Board member Larry Conaway: Focus on students not showing up.

Should schools get more dollars based on how many English learners attend? Based on low test scores? The number of chronically absent students?The New Haven Board of Education raised these questions Monday night as part of its first full look at a proposed $198 million budget for the coming fiscal year.

Monday was the board’s first full meeting of a budget season that will end around May, when the board adopts a budget based on the amount of money the city’s Board of Alders decides to hand over.

Next year’s draft budget is $8.8 million, or 4.65 percent higher than what the Board of Alders gave the district for this year. Salary levels negotiated for teachers and administrators drive much of that higher budget.

That $198 million figure does not include $4.5 million in potential new spending items, including more staff to teach English learners and implement new state requirements for Black and Latinx studies.

It also does not include the subject of all the debate — a new attempt to send more resources to the students and schools that need them the most.

District Chief Financial Officer Phillip Penn proposed dividing up $250,000 among students with high percentages of multilingual learners (the district’s new term for English language learners, or ELLs) and another $100,000 among neighborhood schools that don’t get magnet grants or other dedicated streams of funding.

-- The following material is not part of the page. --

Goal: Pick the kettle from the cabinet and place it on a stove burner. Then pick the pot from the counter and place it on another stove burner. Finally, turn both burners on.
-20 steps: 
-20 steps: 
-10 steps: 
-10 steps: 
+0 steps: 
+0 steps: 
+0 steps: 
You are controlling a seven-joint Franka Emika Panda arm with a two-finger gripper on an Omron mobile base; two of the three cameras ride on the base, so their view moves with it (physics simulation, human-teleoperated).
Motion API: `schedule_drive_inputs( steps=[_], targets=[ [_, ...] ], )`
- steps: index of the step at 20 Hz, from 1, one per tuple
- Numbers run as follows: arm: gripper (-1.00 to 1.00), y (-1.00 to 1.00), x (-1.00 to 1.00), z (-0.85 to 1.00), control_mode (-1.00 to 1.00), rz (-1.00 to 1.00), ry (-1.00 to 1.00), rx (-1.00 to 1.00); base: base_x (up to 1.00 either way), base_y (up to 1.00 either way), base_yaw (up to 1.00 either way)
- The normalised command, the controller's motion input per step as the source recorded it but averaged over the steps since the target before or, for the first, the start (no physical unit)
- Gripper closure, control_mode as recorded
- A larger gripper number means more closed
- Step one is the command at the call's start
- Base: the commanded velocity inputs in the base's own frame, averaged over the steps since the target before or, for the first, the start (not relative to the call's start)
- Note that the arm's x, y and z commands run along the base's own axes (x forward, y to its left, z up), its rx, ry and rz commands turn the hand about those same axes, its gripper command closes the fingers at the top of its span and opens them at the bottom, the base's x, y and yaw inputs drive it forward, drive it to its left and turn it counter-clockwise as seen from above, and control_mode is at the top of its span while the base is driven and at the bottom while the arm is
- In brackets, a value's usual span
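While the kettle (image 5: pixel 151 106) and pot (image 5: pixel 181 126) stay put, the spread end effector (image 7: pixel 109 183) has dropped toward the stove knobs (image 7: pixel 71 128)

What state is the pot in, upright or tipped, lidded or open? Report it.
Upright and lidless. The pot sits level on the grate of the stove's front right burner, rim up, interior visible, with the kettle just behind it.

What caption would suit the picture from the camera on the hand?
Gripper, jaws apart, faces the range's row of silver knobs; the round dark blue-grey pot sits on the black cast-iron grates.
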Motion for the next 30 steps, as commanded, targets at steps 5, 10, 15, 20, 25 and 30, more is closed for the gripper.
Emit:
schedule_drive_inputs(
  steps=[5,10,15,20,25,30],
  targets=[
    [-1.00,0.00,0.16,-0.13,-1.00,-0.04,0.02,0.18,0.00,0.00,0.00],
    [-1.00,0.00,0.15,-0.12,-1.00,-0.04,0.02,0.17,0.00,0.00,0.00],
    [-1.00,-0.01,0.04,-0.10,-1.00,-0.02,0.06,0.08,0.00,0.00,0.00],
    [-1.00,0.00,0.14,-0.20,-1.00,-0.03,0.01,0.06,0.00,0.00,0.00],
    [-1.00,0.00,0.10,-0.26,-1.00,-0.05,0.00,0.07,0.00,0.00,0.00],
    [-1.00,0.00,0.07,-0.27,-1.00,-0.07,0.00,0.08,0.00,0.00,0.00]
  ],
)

Board member Darnell Goldson said he wanted to hear more about how staff decided on these metrics. He said the district has looked at more metrics in past attempts to budget more equitably.

In an interview afterwards, Goldson pointed out that Worthington Hooker School would qualify for more dollars based on these metrics. Just over 15 percent of Worthington Hooker School students were multilingual learners at the last count. A teacher had written to him that the East Rock-based school was doing fine with the resources it had.

If we’re using ELLs, it’s not the best metric. It could be one of the ways, but it is not the best or only way,” Goldson said. We know for a fact that a lot of students have barriers. Single-parent families have barriers. Foster children have barriers.”

Goldson would like to see assessments on which students are academically behind guide the extra resources.

English learners do lag behind other students in most indicators, according to the Connecticut State Department of Education profile on New Haven. Despite relatively low absenteeism rates, New Haven’s multilingual students struggle on standardized tests and graduate and go to college at lower levels than most other student groups in the district — except for students with disabilities. Poverty does not seem to affect New Haven students’ success as much as language proficiency, based on scores and graduation rates from students on the free and reduced-price lunch program.

Board member Larry Conaway highlighted chronically absent students as a population in urgent need of more resources.

There is a population that is wreaking havoc in the community, close to home on several occasions. Let’s make sure we don’t forget that there are some New Haven Public Schools students for whom an intervention or a relationship could save lives and turn kids around,” Conaway said. There are students out there who are finding their own ways to keep themselves busy.”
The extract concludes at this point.